▶ _EXERCISE DIRECTIONS_: Copy each line below containing "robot".

+--

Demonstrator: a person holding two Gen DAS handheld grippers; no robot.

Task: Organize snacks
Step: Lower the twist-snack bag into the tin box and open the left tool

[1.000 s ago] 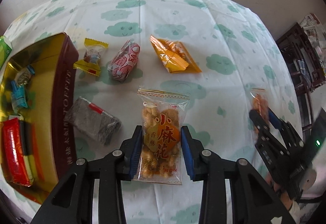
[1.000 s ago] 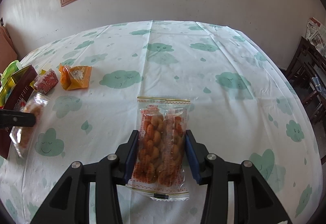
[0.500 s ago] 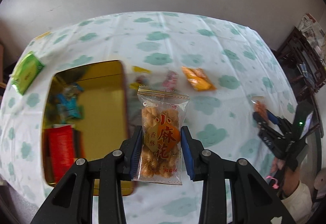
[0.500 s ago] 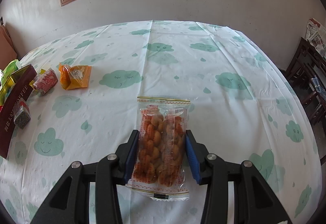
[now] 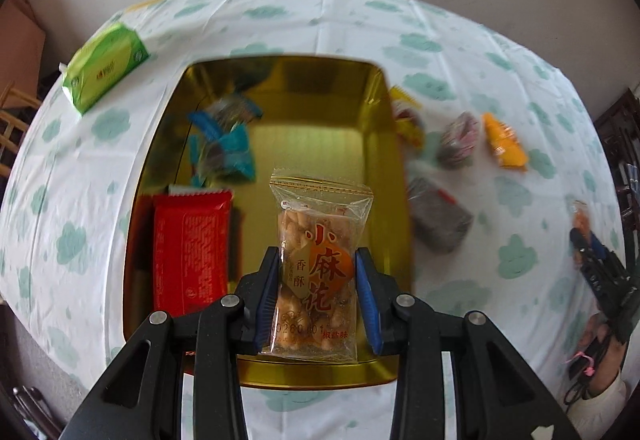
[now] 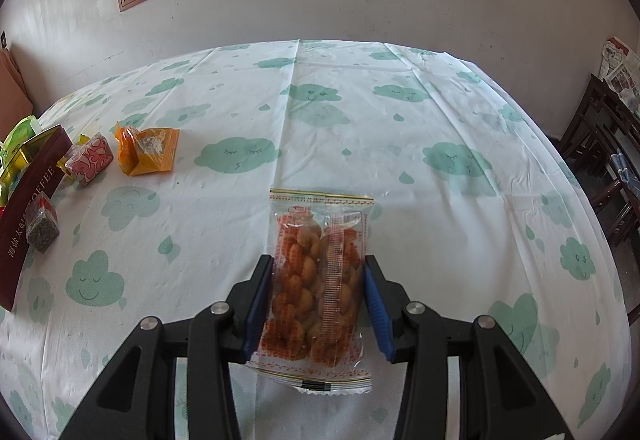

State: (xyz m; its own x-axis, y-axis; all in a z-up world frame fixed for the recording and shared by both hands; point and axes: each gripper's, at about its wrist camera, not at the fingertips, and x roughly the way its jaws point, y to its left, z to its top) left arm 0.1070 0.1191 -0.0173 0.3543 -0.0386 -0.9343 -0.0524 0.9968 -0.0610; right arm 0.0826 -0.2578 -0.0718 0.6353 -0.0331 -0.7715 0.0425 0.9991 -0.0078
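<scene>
My left gripper is shut on a clear packet of fried dough twists with red characters, held above the open gold tin. Inside the tin lie a red wrapper and blue-wrapped candies. My right gripper is shut on a second clear packet of orange dough twists above the cloud-print tablecloth. That gripper also shows at the right edge of the left wrist view. The tin's dark red side sits at far left in the right wrist view.
Right of the tin lie a grey packet, a yellow candy, a pink-patterned packet and an orange packet. A green tissue pack sits far left. Dark wooden furniture stands off the table's right edge.
My left gripper carried its packet leftward from over the tablecloth to above the tin's interior. The right gripper and its packet stayed put.
</scene>
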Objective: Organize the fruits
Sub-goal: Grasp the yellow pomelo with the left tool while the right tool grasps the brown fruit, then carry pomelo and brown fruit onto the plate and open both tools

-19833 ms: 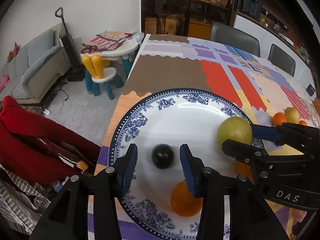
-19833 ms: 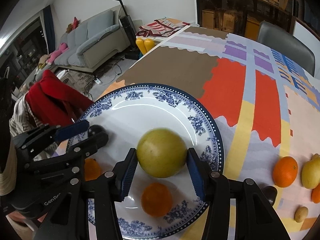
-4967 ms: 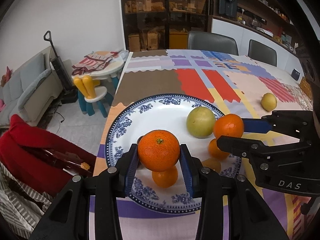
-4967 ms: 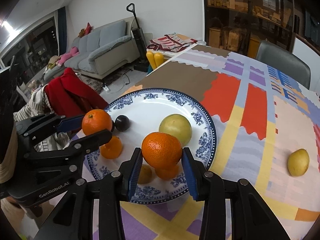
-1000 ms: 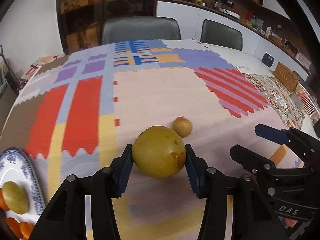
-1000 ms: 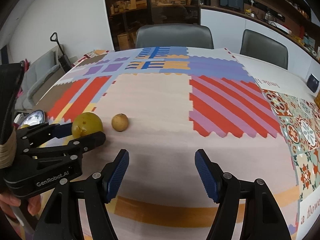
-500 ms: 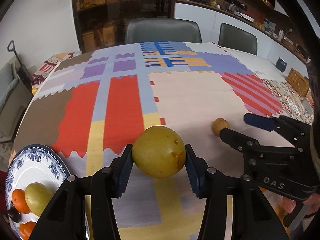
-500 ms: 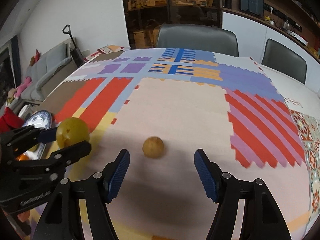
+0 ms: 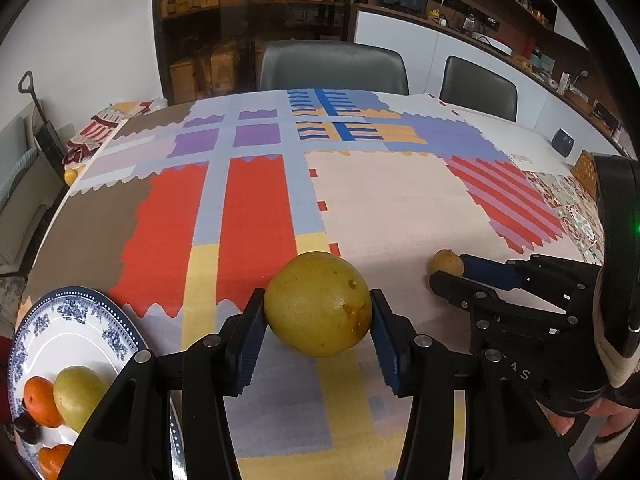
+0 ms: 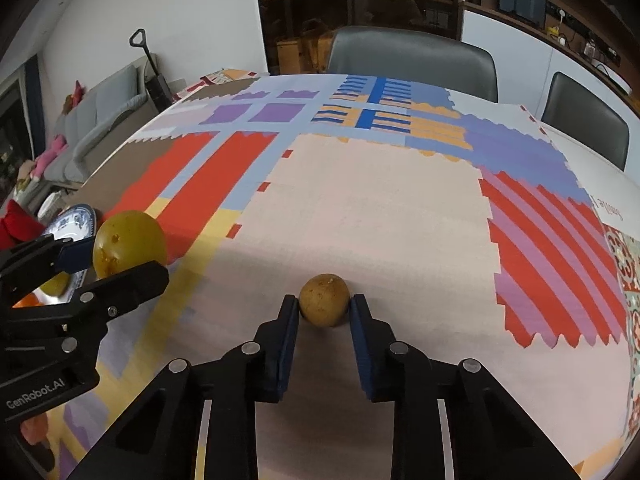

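My left gripper is shut on a large yellow-green fruit and holds it above the table; the same fruit shows in the right wrist view. My right gripper has its pads against both sides of a small brown fruit resting on the tablecloth; this fruit also shows in the left wrist view. A blue-and-white plate at the lower left holds a green fruit, oranges and a dark fruit.
The table carries a patchwork cloth of red, purple and beige patches. Two grey chairs stand at the far edge. A sofa and a vacuum stand off to the left.
My right gripper has moved forward and closed its jaws onto the small brown fruit. My left gripper has carried the yellow-green fruit leftward, and more of the plate shows.
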Action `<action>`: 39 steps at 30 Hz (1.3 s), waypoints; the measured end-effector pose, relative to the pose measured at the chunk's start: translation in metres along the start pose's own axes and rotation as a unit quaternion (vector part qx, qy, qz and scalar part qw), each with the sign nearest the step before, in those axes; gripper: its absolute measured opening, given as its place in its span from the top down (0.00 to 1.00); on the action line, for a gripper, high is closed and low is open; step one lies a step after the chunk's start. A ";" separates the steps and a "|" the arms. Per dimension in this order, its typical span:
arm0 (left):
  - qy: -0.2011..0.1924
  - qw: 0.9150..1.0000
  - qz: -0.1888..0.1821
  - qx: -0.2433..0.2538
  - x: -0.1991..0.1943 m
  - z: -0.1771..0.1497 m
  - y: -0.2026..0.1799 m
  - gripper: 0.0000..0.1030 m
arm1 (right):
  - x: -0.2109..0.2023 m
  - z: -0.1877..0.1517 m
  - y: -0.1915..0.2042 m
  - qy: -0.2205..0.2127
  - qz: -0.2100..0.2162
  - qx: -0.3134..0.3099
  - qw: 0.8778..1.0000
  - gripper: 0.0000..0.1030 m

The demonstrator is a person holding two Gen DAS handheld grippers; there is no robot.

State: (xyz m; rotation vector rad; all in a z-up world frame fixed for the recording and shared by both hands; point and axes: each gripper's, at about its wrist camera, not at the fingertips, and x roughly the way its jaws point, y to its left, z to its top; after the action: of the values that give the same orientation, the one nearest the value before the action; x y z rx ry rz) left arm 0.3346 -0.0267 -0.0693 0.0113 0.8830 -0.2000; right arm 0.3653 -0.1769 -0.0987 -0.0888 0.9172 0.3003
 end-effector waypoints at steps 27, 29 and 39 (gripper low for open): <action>-0.066 0.997 0.010 -0.024 -0.121 -0.051 0.029 0.52 | -0.114 -0.026 0.081 -0.083 0.067 -0.035 0.994 0.73; -0.070 0.997 0.016 -0.027 -0.129 -0.056 0.034 0.53 | -0.118 -0.027 0.090 -0.087 0.074 -0.038 0.993 0.73; -0.083 0.994 0.049 -0.051 -0.168 -0.089 0.071 0.53 | -0.131 -0.031 0.140 -0.095 0.109 -0.057 0.988 0.73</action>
State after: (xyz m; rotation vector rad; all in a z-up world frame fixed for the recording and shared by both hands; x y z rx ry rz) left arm 0.1754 0.0792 -0.0016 -0.0556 0.7249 -0.0626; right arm 0.2254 -0.0783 -0.0064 -0.0628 0.7204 0.5557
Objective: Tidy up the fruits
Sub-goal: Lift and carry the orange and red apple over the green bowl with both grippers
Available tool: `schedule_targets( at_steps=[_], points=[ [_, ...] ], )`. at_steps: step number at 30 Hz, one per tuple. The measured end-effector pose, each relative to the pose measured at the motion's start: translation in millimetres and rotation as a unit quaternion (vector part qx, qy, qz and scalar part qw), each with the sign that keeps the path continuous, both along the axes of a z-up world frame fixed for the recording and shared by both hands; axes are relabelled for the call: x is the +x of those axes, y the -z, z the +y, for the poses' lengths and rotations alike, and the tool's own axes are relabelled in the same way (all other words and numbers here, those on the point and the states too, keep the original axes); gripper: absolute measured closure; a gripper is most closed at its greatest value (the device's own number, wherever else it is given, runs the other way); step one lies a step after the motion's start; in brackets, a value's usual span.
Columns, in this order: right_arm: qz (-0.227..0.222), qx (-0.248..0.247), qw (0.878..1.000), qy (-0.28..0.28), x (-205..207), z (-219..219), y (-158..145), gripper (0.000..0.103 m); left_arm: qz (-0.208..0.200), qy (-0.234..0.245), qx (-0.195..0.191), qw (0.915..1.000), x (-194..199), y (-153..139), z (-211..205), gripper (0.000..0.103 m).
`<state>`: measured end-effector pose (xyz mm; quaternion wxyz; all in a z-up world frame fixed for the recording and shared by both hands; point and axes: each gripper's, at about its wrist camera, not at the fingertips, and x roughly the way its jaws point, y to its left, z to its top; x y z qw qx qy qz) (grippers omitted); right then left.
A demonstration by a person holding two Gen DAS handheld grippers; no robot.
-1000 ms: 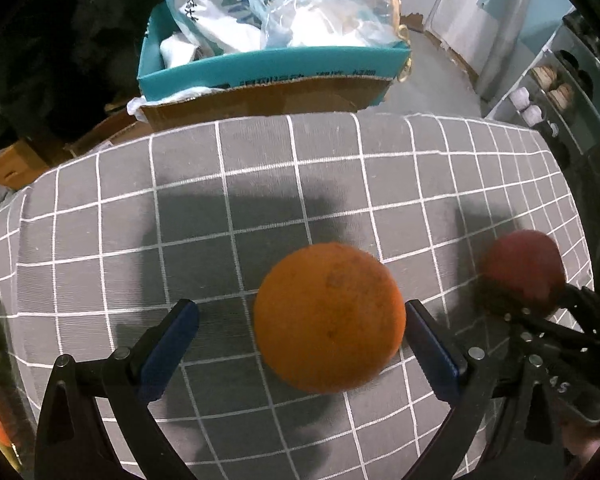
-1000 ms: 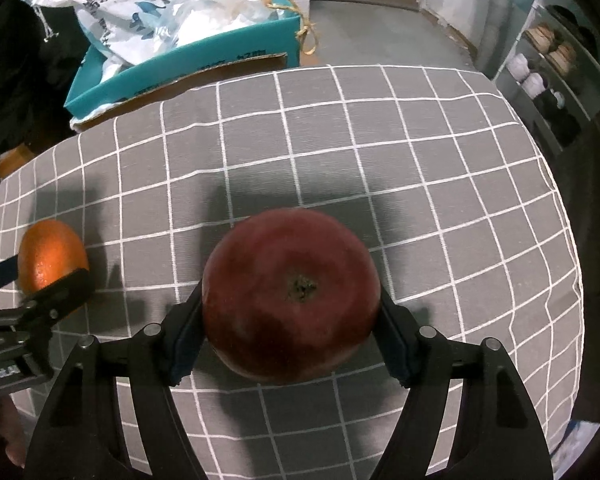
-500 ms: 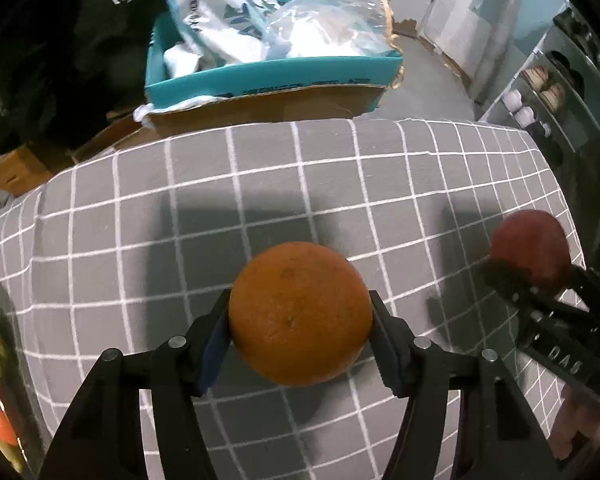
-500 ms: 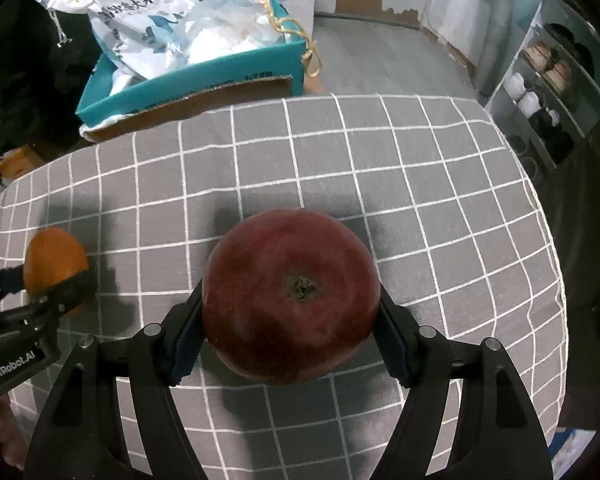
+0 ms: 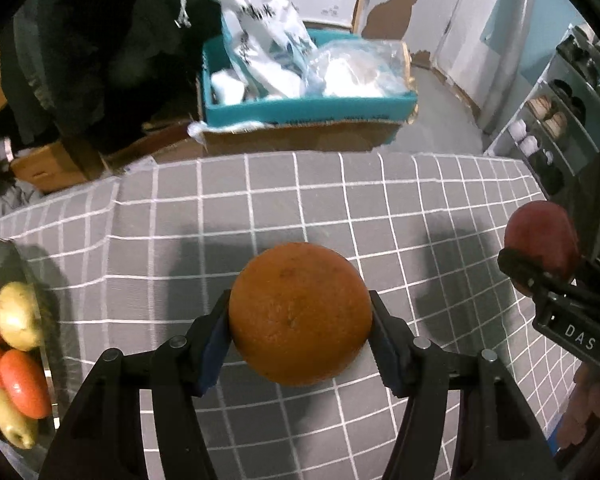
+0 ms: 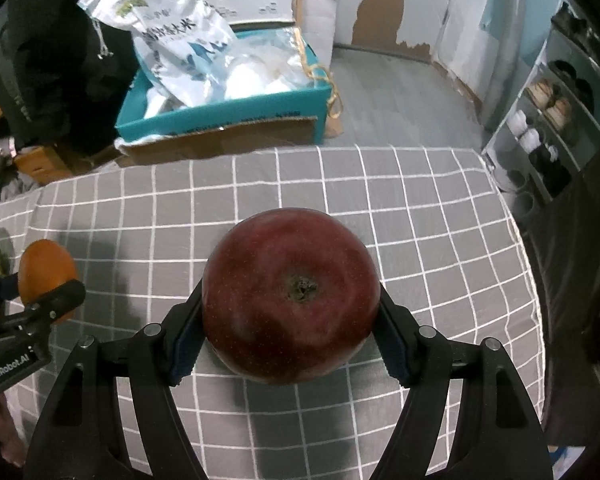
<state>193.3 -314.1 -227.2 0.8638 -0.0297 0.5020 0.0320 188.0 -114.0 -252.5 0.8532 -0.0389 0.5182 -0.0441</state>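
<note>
Both fruits gripped and off the cloth, neither yet delivered

My left gripper is clamped on the orange, pads pressed to its two sides, and my right gripper grips the dark red apple the same way, stem end facing the camera; both fruits hang above the grey checked tablecloth, clear of it as far as I can judge. At the left edge of my left wrist view sits a glass tray already holding yellow apples, a red one and orange-red fruits, so I take part of the sorting as done. What I reckon remains is carrying these two across and setting them down there. No other loose fruit shows on the cloth.
</note>
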Motion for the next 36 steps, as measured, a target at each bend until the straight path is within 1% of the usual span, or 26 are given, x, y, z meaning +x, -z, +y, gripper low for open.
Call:
schedule_targets(
  at_steps=[8,18,23,36],
  points=[
    [-0.023,0.01,1.0,-0.006,-13.1,7.7,-25.3,0.029,-0.036,-0.007,0.015,0.9992,-16.7,-32.3,15.3,0.039],
    [-0.053,0.02,0.998,-0.03,-31.3,27.8,-58.0,0.029,-0.068,-0.023,0.024,0.9971,-36.4,-67.8,33.9,0.039],
    [-0.066,0.023,0.997,-0.045,-38.2,37.4,-70.1,0.029,-0.079,-0.032,0.031,0.9958,-47.5,-82.4,43.0,0.039],
    [-0.091,0.034,0.992,-0.075,-52.6,62.0,-95.5,0.029,-0.101,-0.062,0.03,0.9924,-76.2,-113.7,73.9,0.039]
  ],
)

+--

▶ _RESPONSE TO THE EXERCISE_:
Demonstrator: a person holding two Gen DAS handheld grippers; no robot.
The demonstrator is a person holding two Gen DAS handheld grippers; there is no robot.
A demonstration by a person holding two Gen DAS handheld grippers; no robot.

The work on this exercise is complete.